Lestrade dirigió al conductor hacia lo que parecía una dirección elegante de Saville Row, y luego preguntó a Holmes si conocía a lord Hull.
– He oído hablar de él -dijo Holmes-, pero nunca tuve la suerte de conocerle. Y ahora parece que nunca la tendré. Naviero, ¿verdad?
– Era naviero, sí, pero tenía la mejor suerte del mundo. Según los que le conocieron (incluyendo a las personas que le eran más próximas y… ¡ejem!… queridas), lord Hull era una persona completamente detestable, y tan molesto como el rompecabezas de un cuento para niños. Al final de su vida se portaba de forma detestable y molesta por el mero hecho de portarse así.
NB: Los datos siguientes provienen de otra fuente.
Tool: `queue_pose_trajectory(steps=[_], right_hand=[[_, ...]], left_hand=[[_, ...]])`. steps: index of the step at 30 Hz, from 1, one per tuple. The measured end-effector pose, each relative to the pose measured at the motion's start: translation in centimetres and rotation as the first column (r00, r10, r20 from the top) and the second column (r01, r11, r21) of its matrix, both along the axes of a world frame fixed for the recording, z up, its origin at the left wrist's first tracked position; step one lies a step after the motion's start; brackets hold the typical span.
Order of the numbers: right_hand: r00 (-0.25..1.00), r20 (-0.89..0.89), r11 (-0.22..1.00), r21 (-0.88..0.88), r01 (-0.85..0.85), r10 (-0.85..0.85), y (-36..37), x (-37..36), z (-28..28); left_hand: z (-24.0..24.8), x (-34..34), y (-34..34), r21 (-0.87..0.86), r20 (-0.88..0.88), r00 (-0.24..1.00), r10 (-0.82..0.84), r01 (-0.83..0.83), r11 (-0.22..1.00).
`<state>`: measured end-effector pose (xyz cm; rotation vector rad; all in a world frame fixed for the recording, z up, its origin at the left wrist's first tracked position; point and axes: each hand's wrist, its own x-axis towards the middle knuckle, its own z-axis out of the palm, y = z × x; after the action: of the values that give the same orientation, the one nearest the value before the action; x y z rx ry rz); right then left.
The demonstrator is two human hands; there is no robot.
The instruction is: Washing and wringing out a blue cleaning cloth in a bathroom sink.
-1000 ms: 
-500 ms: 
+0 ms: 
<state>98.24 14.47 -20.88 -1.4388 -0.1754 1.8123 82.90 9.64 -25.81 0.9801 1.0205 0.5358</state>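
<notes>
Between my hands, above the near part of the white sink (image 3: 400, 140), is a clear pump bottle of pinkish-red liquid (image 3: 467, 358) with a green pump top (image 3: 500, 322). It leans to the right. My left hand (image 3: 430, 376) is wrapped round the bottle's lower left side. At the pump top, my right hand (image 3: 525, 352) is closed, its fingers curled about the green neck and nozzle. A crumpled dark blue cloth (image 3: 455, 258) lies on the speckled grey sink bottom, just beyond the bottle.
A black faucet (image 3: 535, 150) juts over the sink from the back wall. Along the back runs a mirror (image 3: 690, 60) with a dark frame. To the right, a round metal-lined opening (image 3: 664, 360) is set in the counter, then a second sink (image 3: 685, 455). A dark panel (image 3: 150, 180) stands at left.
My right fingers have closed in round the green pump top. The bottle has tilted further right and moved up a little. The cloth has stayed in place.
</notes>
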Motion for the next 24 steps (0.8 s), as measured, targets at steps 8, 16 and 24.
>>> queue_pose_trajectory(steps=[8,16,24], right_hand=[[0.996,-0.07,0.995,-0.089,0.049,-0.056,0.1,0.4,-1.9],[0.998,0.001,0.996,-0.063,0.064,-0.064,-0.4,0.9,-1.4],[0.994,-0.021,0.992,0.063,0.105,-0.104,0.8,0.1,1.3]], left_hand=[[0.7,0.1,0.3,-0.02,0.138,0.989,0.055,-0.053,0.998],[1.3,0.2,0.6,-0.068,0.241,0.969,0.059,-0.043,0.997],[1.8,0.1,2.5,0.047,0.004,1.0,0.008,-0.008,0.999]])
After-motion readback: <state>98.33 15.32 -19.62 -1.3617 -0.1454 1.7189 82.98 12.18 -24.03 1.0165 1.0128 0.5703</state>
El caso es que, a cosa de la una del mediodía, hace… -sacó su grueso reloj de bolsillo-… dos horas y cuarenta minutos, alguien le clavó una daga en la espalda cuando estaba sentado en su estudio, con su testamento en el secante situado ante él.
– Así que -dijo Holmes pensativo, encendiendo la pipa-, usted cree que el estudio de este desagradable lord Hull es la habitación completamente cerrada que llevo esperando toda mi vida, ¿no es así?
Sus ojos miraron con escepticismo a través de la ascendiente vaharada de humo azul.
– Creo que así es -dijo Lestrade con calma.
– Watson y yo ya hemos cavado en pozos parecidos y todavía no hemos encontrado agua -dijo Holmes, y me miró antes de volver a su incesante catalogación de las calles por las que pasábamos-. ¿Se acuerda de la «Banda de Lunares», Watson?
No necesitaba responderle. En ese asunto también hubo una habitación cerrada, cierto, pero también había en ella un tubo de ventilación, una serpiente llena de veneno, y un asesino lo bastante malvado como para permitir que la una entrara en la otra. Fue algo diabólico, pero Holmes comprendió la situación en un abrir y cerrar de ojos.